My husband is the same way with his son, gives him a punishment and I have to see it through not fun, because I am always the evil one. But if I don't be the bad guy no one will and he will run all over us. I would rather a step son hate me and see the reasons later than run all over me and never respect my authority.
when my son was 15 he started doing drugs and I didn't know about it tell a couple of years later. It sounds to me like he is hanging with the wrong people and may be using drugs. My son is now 23 and still using and it is to late for me to do anything about it. And yes if you have to get the law involved, call your local police dept. and ask what your rights are how they can help. When mine was 16 he ran off for 5 weeks and it didn't make a difference, yes he called to come home because it was boring where he was. So my advice to you is find anyone you can to help and get this under control now if you don't want the next 3 or 4 years to be a battlefield, because believe me it ain't nice. I as so sorry, I will be praying for you. God Bless.
Please don't take offense: Check your son for drugs. An erupt change in behavior sometimes leads to experimenting with drugs. It's fine to be the bad guy this means that you love your child, not that your husband doesn't but together you need to sit and work out a plan of action and agree to it together. then present it to your son as his new way of life not an option.You and Dad are the parents and he is the child , it is not up to him to accept your terms. I have a teenager in my house who abides by the rules given not by the exception. Big mistake- never allow your child to manipulate a family situation, you, Dad and brother. He got what he wanted both ways, he didn't go on your trip and is not grounded. This is a bad example for your 9 YO. I truly think he's silently screaming for attention. Wheter or not you get the police involve will only show that you don't have the ability to set forth rules and stick with them and you'll show him that you'd rahter a higher authority intimidate him instead of you and your husband maintaining the household.

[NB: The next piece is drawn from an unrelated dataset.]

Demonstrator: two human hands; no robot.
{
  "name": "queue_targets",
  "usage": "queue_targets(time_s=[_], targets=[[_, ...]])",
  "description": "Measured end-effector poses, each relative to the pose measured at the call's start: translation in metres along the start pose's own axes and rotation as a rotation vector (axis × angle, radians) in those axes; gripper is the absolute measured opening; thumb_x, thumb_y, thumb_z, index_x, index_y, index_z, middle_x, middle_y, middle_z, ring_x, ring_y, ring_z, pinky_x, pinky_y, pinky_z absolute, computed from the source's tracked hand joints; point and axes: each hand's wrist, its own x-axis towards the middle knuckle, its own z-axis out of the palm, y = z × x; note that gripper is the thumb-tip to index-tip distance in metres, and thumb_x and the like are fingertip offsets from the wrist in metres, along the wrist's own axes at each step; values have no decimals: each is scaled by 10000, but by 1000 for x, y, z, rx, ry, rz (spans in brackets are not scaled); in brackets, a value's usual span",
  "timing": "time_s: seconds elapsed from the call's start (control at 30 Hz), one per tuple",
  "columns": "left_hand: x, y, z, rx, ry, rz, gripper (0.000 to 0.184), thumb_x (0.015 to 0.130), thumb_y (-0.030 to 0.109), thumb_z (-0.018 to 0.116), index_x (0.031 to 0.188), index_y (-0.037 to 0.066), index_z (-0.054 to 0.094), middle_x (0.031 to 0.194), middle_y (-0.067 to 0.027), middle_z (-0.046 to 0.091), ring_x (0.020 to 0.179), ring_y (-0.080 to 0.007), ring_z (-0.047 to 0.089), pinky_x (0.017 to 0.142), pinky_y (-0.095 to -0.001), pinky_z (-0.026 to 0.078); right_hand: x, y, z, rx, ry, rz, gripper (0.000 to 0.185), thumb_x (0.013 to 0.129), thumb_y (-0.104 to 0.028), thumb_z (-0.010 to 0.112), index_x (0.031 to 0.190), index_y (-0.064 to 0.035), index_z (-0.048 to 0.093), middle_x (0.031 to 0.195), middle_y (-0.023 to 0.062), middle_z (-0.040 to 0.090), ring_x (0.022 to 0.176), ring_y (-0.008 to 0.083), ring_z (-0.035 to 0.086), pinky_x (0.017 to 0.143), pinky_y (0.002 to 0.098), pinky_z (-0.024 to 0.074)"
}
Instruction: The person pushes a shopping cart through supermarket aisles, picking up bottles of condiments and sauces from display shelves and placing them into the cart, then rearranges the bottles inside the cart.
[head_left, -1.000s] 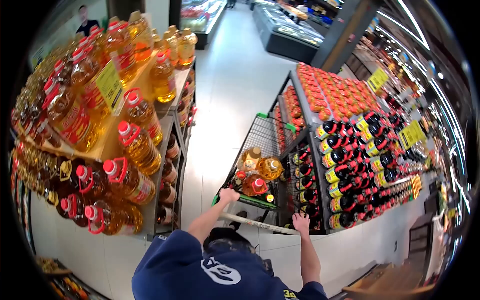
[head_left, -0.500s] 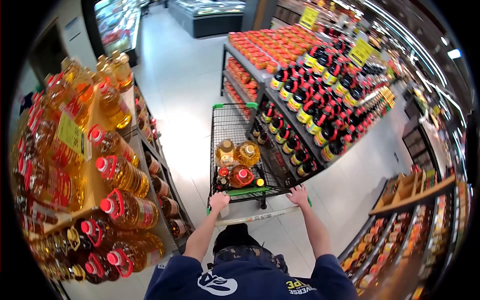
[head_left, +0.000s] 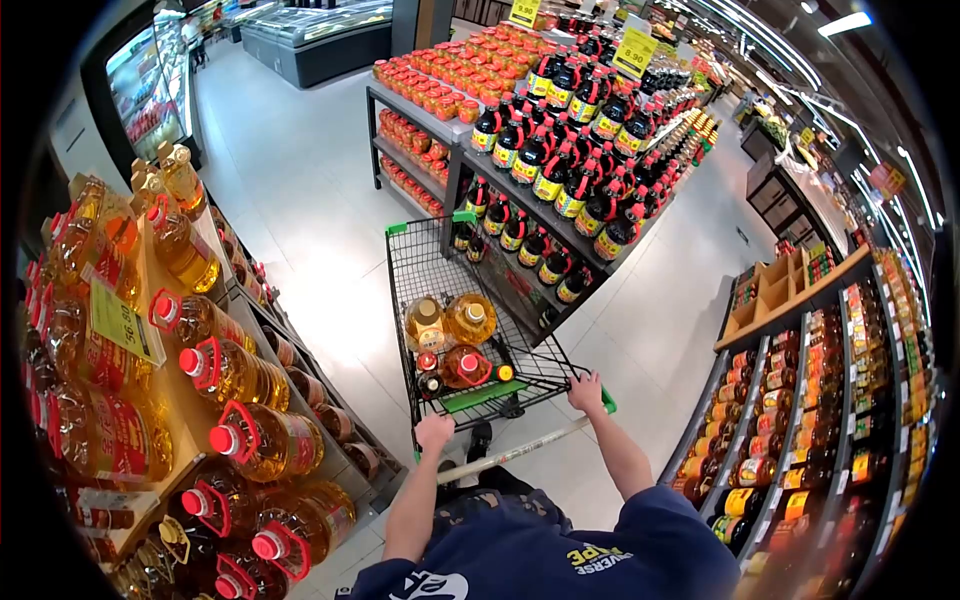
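Compared with the earlier frames, the cart (head_left: 400,270) points more to the left of the view, and the dark-bottle display (head_left: 560,185) now sits further left, with the wall shelves (head_left: 790,420) showing more fully on the right. Largest in view, the oil display (head_left: 170,440) fills the left side with big bottles of golden oil under red caps and handles (a yellow price sign (head_left: 127,322) stands among them). Across the aisle, the dark-bottle display has black bottles with yellow labels and red caps, and joins a table of red-lidded jars (head_left: 430,90). Between the two displays is the cart, a wire basket with green corner pieces, close beside the dark-bottle display. Its pale handle (head_left: 515,452) runs at a slant near the person's body. The left hand (head_left: 434,432) is closed around the cart's near left corner; the right hand (head_left: 585,391) is curled over the near right corner, its fingers partly extended. At the near end of the basket, two large oil bottles (head_left: 470,318) stand side by side, with a red-capped bottle (head_left: 466,367) nearer the person. Smallest are a red-lidded jar (head_left: 427,362), a little dark bottle (head_left: 430,384) and a yellow-capped bottle (head_left: 504,373).
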Motion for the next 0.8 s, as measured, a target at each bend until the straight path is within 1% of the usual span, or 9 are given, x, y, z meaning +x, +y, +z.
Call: queue_targets(time_s=[0.03, 0.1, 0.17, 0.23, 0.37, 0.5, 0.6, 0.7, 0.8], targets=[[-7, -4, 3, 8, 44, 34, 433, 846, 379, 469, 893, 0, 674, 898, -182, 672, 840, -326, 654, 749, -420, 528, -10, -3, 0, 5, -37, 33, 372, 781, -270, 531, 1133, -177, 610, 1152, 177, 550, 1147, 454, 398, 1045, 554, 238], [-17, -12, 10, -37, 4, -2, 425, 842, 373, 479, 904, 0, 674, 914, -186, 670, 843, -325, 655, 749, -419, 529, -34, -6, 6, 3, 19, 60, 363, 769, -256, 529, 1111, -172, 622, 1131, 177, 561, 1134, 446, 410, 1036, 548, 250], [-20, -20, 15, 4, -123, -12, 439, 839, 374, 479, 925, -11, 671, 935, -197, 665, 878, -339, 647, 769, -422, 522, -55, -7, 15, 21, 81, 69, 350, 743, -274, 552, 1059, -149, 634, 1092, 173, 572, 1094, 420, 433, 1010, 530, 279], [-34, -28, 23, -2, -6, 39, 451, 843, 380, 467, 921, -13, 673, 936, -204, 662, 896, -346, 640, 796, -427, 511, -78, -10, 14, -12, 103, 74, 349, 726, -283, 576, 1040, -143, 638, 1068, 170, 575, 1086, 415, 432, 997, 526, 289], [-35, -48, 39, 47, -219, 40, 502, 857, 418, 466, 1009, -25, 648, 991, -211, 643, 930, -342, 626, 815, -428, 505, -118, -20, 8, 21, 58, 145, 355, 702, -280, 607, 1019, -124, 630, 1062, 164, 571, 1103, 403, 419, 1008, 525, 287], [-48, -62, 54, 88, -160, 77, 496, 851, 436, 502, 913, -32, 652, 947, -208, 646, 894, -349, 632, 795, -435, 511, -157, -28, 5, 56, 49, 201, 367, 678, -265, 639, 1011, -112, 628, 1079, 163, 559, 1120, 400, 406, 1013, 514, 291], [-54, -73, 51, 49, -295, 112, 487, 845, 435, 510, 896, -30, 647, 930, -206, 649, 889, -353, 631, 783, -436, 511, -184, -34, 11, 84, 74, 250, 364, 669, -238, 644, 1010, -110, 628, 1074, 165, 557, 1126, 400, 403, 1024, 508, 286], [-73, -73, 46, 142, -142, 159, 474, 841, 426, 517, 892, -27, 646, 905, -201, 652, 874, -348, 633, 773, -434, 511, -206, -45, 10, 144, 82, 302, 355, 652, -184, 645, 992, -81, 628, 1078, 183, 551, 1139, 409, 405, 1047, 509, 260], [-76, -77, 44, 135, -198, 146, 456, 838, 408, 515, 905, -22, 649, 976, -213, 639, 893, -370, 626, 795, -453, 505, -229, -54, 11, 132, 90, 330, 356, 635, -122, 648, 986, -70, 619, 1063, 180, 549, 1124, 400, 418, 1021, 499, 286]])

Take your son out on a date and have a nice talk, Mom and Son, leave the cell phones at home. Allow him to express his feelings, listen more talk less. It might be akward at first but cautionly peel those layers back slowly...don't talk about how much he's messed up,do not criticize- talk more about what you as a family can do to fix the problems in the future. If you feel you've accomplished nothing from it, you have at least shown your child that your willing to take time out to spend with him alone, one on one.
I'd also check the girlfriend and other friends that have an influence on your child, he's way too young to be put out on the street,he can't have a job yet and it will show to him as if you don't care, you'll loose the battle with that strategy.

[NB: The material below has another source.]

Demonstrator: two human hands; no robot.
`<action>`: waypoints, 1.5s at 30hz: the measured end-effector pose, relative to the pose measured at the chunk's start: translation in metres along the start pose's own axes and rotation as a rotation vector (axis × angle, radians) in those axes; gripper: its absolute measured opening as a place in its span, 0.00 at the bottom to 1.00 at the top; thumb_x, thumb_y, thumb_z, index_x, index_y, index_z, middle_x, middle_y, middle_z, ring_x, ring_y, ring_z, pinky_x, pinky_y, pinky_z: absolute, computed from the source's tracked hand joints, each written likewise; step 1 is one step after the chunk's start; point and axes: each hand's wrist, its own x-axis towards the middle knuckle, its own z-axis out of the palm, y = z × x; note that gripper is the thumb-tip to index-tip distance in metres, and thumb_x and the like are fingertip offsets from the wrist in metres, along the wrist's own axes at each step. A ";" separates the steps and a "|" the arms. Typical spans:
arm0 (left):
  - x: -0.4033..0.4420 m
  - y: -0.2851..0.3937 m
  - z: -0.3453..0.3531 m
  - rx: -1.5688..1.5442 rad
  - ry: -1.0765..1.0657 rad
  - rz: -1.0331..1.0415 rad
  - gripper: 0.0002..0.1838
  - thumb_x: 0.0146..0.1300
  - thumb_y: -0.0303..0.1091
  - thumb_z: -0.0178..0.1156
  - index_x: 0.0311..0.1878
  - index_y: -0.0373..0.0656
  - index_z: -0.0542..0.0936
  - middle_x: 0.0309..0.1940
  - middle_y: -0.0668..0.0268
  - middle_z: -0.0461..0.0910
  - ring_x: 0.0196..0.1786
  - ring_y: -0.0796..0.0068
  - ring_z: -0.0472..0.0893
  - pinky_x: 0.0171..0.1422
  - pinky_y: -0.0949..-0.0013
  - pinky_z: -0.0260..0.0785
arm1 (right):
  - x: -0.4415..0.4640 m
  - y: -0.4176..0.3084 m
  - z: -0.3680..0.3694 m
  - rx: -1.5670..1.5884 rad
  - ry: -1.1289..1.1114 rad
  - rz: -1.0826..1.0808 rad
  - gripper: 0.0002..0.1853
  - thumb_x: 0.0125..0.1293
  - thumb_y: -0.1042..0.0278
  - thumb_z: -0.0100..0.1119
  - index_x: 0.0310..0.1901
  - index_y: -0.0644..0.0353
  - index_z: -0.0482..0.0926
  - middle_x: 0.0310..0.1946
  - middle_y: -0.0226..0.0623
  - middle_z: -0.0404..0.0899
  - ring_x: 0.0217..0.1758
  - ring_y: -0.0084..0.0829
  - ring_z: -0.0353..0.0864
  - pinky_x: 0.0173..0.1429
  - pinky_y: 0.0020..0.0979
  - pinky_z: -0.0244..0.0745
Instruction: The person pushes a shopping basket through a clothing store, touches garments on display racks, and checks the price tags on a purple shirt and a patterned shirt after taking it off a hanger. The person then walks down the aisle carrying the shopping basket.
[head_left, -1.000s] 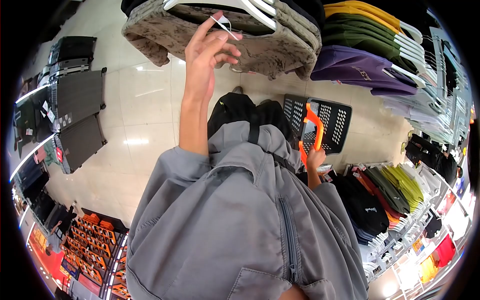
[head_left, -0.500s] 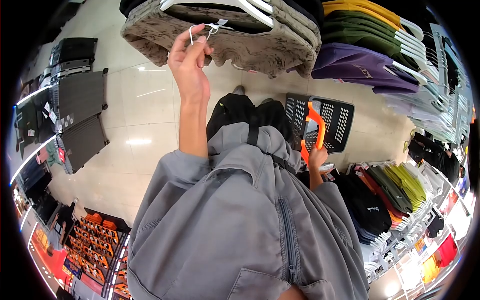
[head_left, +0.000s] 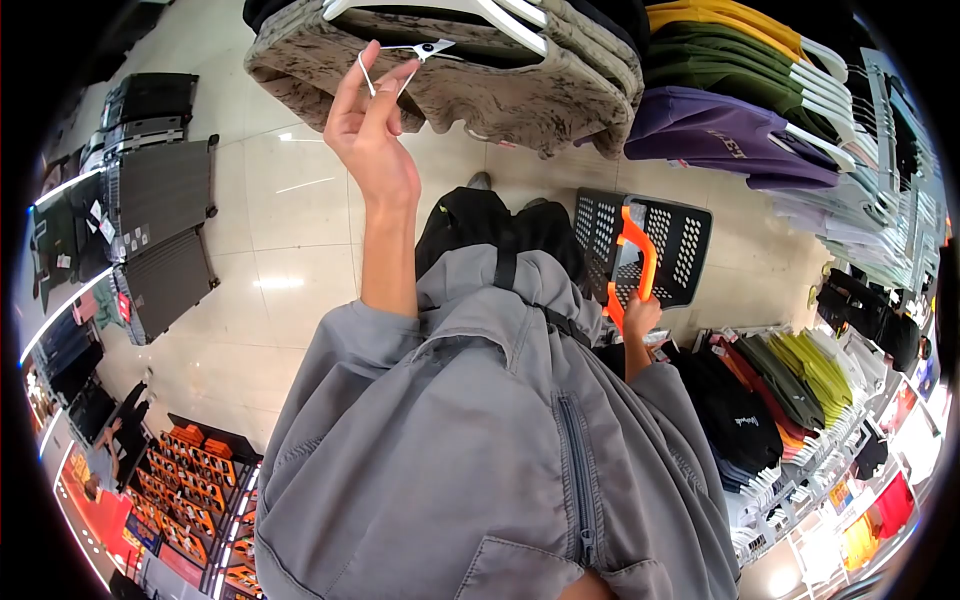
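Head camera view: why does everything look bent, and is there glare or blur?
In the head view, black corners and a scene bowing toward the edges suggest a very wide lens; in that view, the glossy beige tiled floor shows bright reflected streaks, the lower right is partly washed out, and the small white angular tag looks fairly crisp, without strong blur.

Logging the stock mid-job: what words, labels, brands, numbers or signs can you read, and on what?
Purple garment: "ET"; the letters before it are unclear.
Black garment: white lettering, too blurred.
White tag by the left hand: nothing legible.
Suitcase labels: too small.
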 end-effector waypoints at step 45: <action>0.001 -0.011 0.018 0.425 -0.157 0.373 0.18 0.55 0.21 0.56 0.51 0.40 0.77 0.38 0.64 0.82 0.44 0.75 0.76 0.53 0.69 0.65 | 0.007 0.010 0.006 -0.047 -0.042 0.031 0.16 0.50 0.59 0.62 0.33 0.66 0.82 0.30 0.54 0.80 0.37 0.56 0.78 0.45 0.51 0.71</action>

Unless you find that its drugs, then turn it over to the authorities,never allow law breaking to take place it will definitively affect your younger son.

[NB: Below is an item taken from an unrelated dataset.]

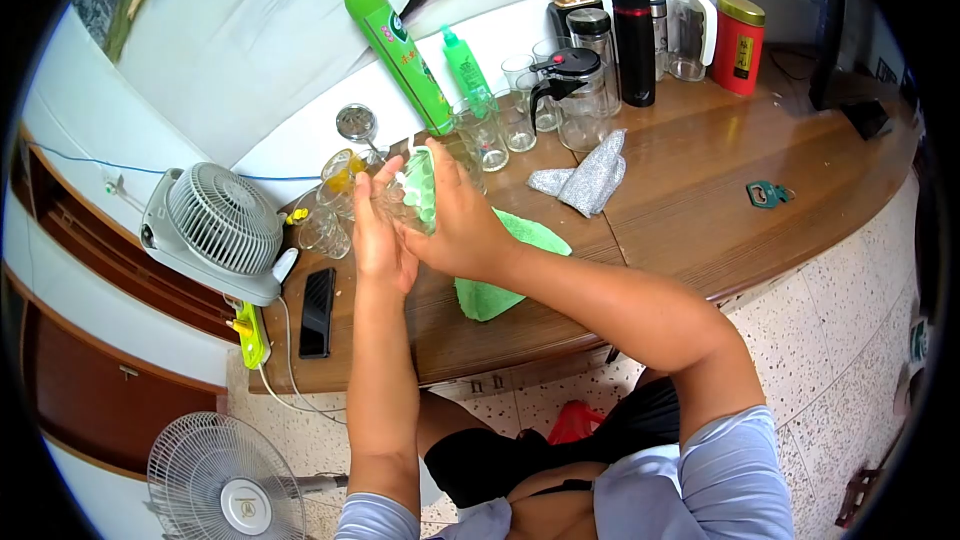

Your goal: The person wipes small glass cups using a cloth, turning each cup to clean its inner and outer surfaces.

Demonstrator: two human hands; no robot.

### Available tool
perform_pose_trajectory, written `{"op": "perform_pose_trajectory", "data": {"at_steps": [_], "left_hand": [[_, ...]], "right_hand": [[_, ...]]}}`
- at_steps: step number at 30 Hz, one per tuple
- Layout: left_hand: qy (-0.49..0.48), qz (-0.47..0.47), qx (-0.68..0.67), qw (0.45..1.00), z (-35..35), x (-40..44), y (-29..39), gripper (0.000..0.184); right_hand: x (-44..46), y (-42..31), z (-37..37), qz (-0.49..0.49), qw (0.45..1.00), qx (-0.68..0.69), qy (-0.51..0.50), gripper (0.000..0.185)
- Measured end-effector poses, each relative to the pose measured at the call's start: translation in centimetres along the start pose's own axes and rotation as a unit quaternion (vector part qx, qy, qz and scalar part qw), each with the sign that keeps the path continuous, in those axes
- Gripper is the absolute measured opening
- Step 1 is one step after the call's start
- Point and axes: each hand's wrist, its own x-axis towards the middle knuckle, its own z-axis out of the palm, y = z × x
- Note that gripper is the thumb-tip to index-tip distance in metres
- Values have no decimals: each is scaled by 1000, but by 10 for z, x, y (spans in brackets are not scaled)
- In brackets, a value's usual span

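Note:
Above the table's left part, my left hand (380,240) is closed round the lower side of a clear drinking glass (398,205). My right hand (462,215) curls over a soft-looking green and white piece (420,185) at the glass; whether it is a cloth or a brush I cannot tell. Part of the glass is hidden by my fingers. A green cloth (505,265) lies flat on the table beneath my right wrist. Just beyond my hands stand several clear glasses (485,145). Left of my left hand, another clear glass (325,232) rests near the small fan.
On the wooden table (690,190) are a glass teapot (580,110), a grey cloth (590,175), a black flask (632,45), a red tin (738,45), a green bottle opener (768,194) and a phone (317,312). A desk fan (225,220) and power strip (250,335) sit at left.

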Motion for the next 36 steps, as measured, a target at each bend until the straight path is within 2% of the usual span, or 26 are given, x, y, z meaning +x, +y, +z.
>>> {"op": "perform_pose_trajectory", "data": {"at_steps": [1,4,7,13,16,19,21,25,28,30,33,36], "left_hand": [[20,3,25,999,-3,2,0,76],[31,71,81,994,12,-9,1,76],[44,138,204,968,4,-8,-5,77],[67,167,170,969,0,-8,2,76],[83,176,131,972,4,-9,3,66],[36,153,142,977,-9,-4,2,65],[17,171,161,972,-12,-2,0,64],[-12,200,185,962,-11,-7,2,61],[-24,247,320,915,-10,-13,13,66],[-28,257,319,912,-10,-13,13,66],[-27,248,304,919,-9,-13,11,62],[-31,245,269,931,-11,-8,6,53]], "right_hand": [[1,-2,-3,-5,1000,-3,-3,107],[2,-8,-12,-22,1000,-15,-13,104],[3,-7,-12,-40,999,-30,-21,102],[3,-16,-14,-21,998,-4,-57,99],[-2,-15,-10,-31,998,-6,-48,99],[-4,-16,-7,-60,998,-8,-20,100],[-5,-21,-12,-63,998,-8,-23,101],[3,-19,-19,-133,991,-12,-15,102],[8,-19,-23,-161,987,4,-26,103],[10,-18,-25,-156,986,25,-46,104],[12,-16,-23,-189,982,3,-11,102],[10,-13,-15,-116,993,15,0,101]]}}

Raising children is not an easy job, don't throw in the towel. Never give up! We loose our children way too soon, they grow up way too quickly.
From an ex drug user- sober now 11 years, Praise God.
It sounds like your son realized earlier than most teenagers that you cannot, in fact, physically make him do much of anything any more. Unless, as so many have pointed out, you decide to imprison him in military or boot camp school or something similar.
However, I would like to offer you another option: building a mutually respectful relationship. That's going to take a lot of work and a lot of patience on everyone's behalf at this point. But I think it's possible. I high recommend the book Parent/Teen Breakthrough by Mira Kirshenbaum. It talks about how to build a relationship with your teenage child so that they will respect your opinion and input and will create the foundation for a life-long, high quality, parent-child relationship.
If you're interested in talking more about this option - rather than the lock-him-up option - feel free to e-mail me (____@____.com).
Whatever you decide to do, start by finding your center. When you're not in control of yourself or your reactions, your son will not find an example in you and will tend to be out of control as well.
I have no right to respond to you because I'm behind you in age. My oldest is 10 & a GT kid too but I've been dealing with a rebellious spirit and God says if you don't get it under control you lose. So, I loving and humbly suggest:
Beg your husband as the spiritual leader to pray with you for your 14 yr old son...God really cares about this. My husband took Spiritual authority by praying at my begging and things started immediately changing in the household. More power will be freed if you both take turns agreeing for what you are asking for out loud.
Blessings to you and may God move Heaven and earth to help your family so Police and kicking to the curb don't happen and may God show himself so strong for you and your husband that everyone in the household Praises God for what he can do.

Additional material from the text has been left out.